Diana is not looking down her nose at anyone. She isn't saying that anyone is bad or unworthy or undeserving of love or marriage or a good relationship etc etc

We all have the right to choose our partner's on our own criteria and our own measuring sticks. What I am taking away from her post is that often people are the most comfortable with and often want to be with people of similar backgrounds and upbringings and similar environments etc. 

That really is not pointing fingers even though it may seem like it is to someone that is of a different background and life-experience. It is not necessarily a judgement or deeming someone unworthy, it is just a preference. 

I think that a lot of that is what is at play here in this situation. The OP's prior life-experience and his upbringing and environment and his world-view and experience of sexuality is considerably different than what his GF experienced. That is causing both of them a good deal of angst and turmoil as neither has really experienced what the other has. 

That isn't the same as pointing fingers and saying that one is bad or unworthy or lesser than.


----------



## Talk2Me

MorningRoll said:


> Comparing yourself to her other lovers will just drive you crazy. I had sugar daddies in grad school. Yeah, it feels absolutely horrible to be in that position. Pretending to be into a man for money? So you can pay your bills? Have you spoken to her about how she ended up I that position? I spent my whole life feeling like sex was the only thing I had to offer, because that was all that anyone ever seemed to want. It was meaningless to me. It was physical and nothing more. A means to an end.
> 
> My husband is the first man to ever not shame me for my past or feel jealous. He is also the first person I’ve ever been with who actually is ok with every part of me, good and bad. For the first time in my life, sex is not the thing that holds my relationship together.
> 
> If you love the woman you are with, you love HER. You don’t pride yourself on bagging a trophy. You don’t brag about the great sex. You treasure the woman who opened her whole self up to you. If you care about more than a trophy, her number won’t bother you. Because it’s meaningless. Her body is easy to give. Her heart is not. Don’t confuse the two.


I don't compare myself to her past partners at all. I know things with us are way better as the connection we have is truly amazing. We know each others bodies so well that everything always falls perfectly into place.


----------



## Talk2Me

Mr.Married said:


> It's ringing load and clear on my side ....
> 
> I'm glad you found your wife ...... and sorry to hear of ya'll past.
> 
> I wonder if the OP will use the past of his girl for fight, flight, or bond.
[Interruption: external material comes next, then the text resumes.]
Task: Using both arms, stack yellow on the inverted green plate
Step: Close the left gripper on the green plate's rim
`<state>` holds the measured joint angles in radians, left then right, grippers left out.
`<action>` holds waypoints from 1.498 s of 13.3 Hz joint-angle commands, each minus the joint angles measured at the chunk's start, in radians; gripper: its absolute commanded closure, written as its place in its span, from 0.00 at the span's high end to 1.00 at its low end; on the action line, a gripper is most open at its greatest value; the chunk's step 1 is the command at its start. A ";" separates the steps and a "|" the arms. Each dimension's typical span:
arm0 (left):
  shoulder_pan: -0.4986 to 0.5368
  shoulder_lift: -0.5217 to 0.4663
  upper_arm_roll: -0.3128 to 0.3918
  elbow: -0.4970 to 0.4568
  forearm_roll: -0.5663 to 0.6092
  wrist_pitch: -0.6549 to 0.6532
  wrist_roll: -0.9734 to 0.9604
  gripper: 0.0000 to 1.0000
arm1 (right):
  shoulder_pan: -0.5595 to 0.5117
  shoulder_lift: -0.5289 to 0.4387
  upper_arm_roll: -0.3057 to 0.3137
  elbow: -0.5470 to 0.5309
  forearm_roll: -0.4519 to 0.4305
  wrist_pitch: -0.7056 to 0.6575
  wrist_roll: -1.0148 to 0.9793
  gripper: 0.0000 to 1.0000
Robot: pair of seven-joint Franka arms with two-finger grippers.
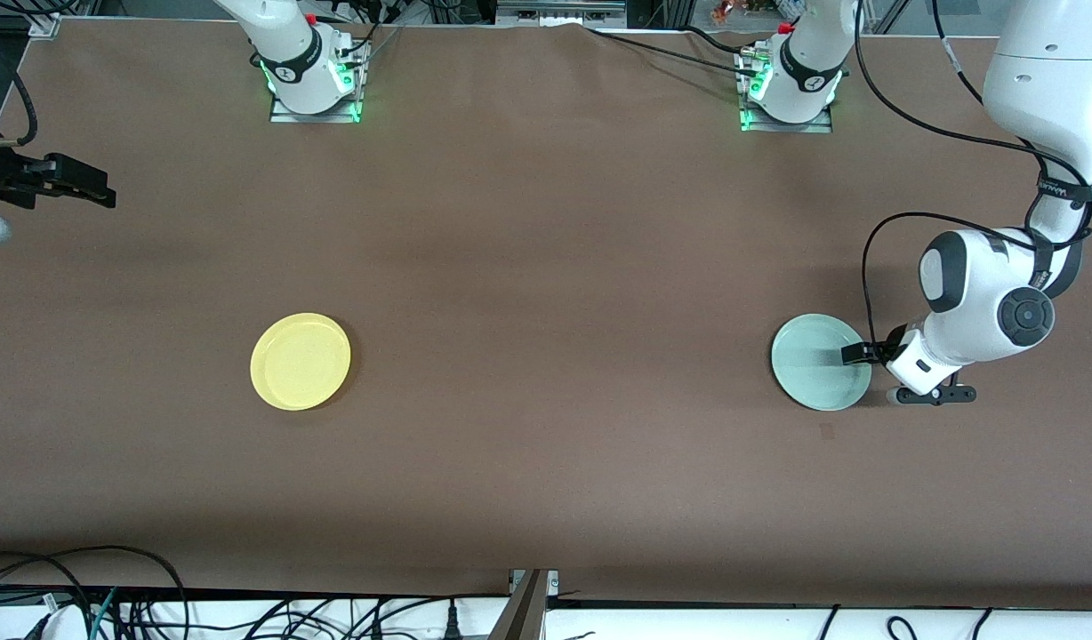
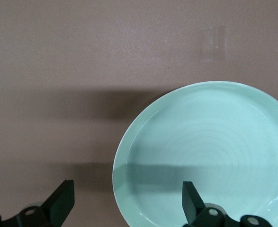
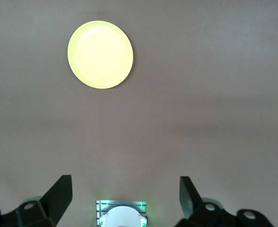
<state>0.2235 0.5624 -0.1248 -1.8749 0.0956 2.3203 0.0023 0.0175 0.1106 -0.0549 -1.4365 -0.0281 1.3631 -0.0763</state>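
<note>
While both plates lie flat on the table, the scene reads so:

Table: a wide brown matte table carries both plates; black cables run along the edge nearest the front camera.

Yellow plate: the small round bright-yellow plate with a shallow raised rim lies hollow side up, toward the right arm's end of the table, nearer to the front camera's edge than to the bases. Nothing stands on it or beside it.

Green plate: the small round pale mint-green plate, smooth, lies hollow side up toward the left arm's end, well apart from the yellow one.

Left gripper: the black two-finger left gripper is low at the rim of the green plate. Its fingers are spread wide, one over the plate's inside, the other over the bare table. It holds nothing.

Right gripper: the right gripper hangs high over the table's edge at the right arm's end, fingers spread, holding nothing, waiting.
</note>
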 commanded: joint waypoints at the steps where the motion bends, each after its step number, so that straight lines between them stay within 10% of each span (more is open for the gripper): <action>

We don't fight about it. I can't change it. When I first found out about the Sugar Daddy thing we got into a blowout fight. I knew she had gone on dates with a few guys for money but there was no sex. However, when I found out about the guy she did have sex with I was really really upset and we almost broke up over it. However, I was already in love with her and wanted to at least try to make it work. I was able to bury it for 6 months or so but every 4-6 weeks it comes back to light for whatever reason and I makes me upset.
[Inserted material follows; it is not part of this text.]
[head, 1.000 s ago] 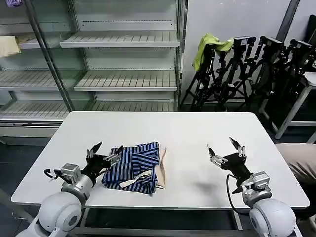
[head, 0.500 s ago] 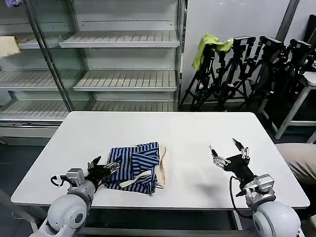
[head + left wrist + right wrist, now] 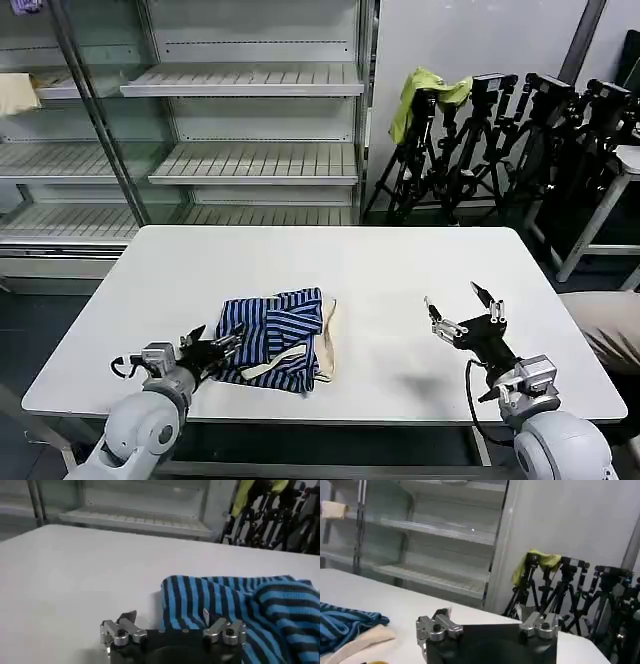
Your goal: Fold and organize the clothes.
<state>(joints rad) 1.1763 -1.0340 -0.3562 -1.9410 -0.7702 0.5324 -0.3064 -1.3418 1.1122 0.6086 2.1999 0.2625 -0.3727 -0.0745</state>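
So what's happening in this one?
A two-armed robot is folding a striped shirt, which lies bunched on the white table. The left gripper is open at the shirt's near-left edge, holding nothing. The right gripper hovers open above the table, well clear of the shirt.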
I don't ever make her feel bad about it and I don't bring it up to her at all. I know she's ashamed she did it and struggles with it. Why would I just make her feel worse about it? We both want to be happy and we both want to be together. We both struggle with each others past unfortunately.


----------



## oldshirt

Diana7 said:


> However I just don't get why she has such an issue with you being married before. We both had long marriages before we met and its not something that bothers us. That could become an issue.
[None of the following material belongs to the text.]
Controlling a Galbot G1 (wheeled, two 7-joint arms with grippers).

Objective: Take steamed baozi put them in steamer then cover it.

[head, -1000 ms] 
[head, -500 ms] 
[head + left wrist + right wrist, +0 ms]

It makes perfect sense that she would be uncomfortable and somewhat intimidated by his previous marriage. 

Read my post in response to Conan above. 

People are often more comfortable with those who's background and history is somewhat similar to their own. 

You wouldn't feel uncomfortable or intimidated or insecure with someone who had had a long marriage because that is your own background and life-experience. 

To someone else who's relationship experience can only be measured in days, weeks, or months, that can appear quite daunting.


----------



## oldshirt

@Talk2Me let's get down to the brass tacks here - what is the bottom line issue or issues here?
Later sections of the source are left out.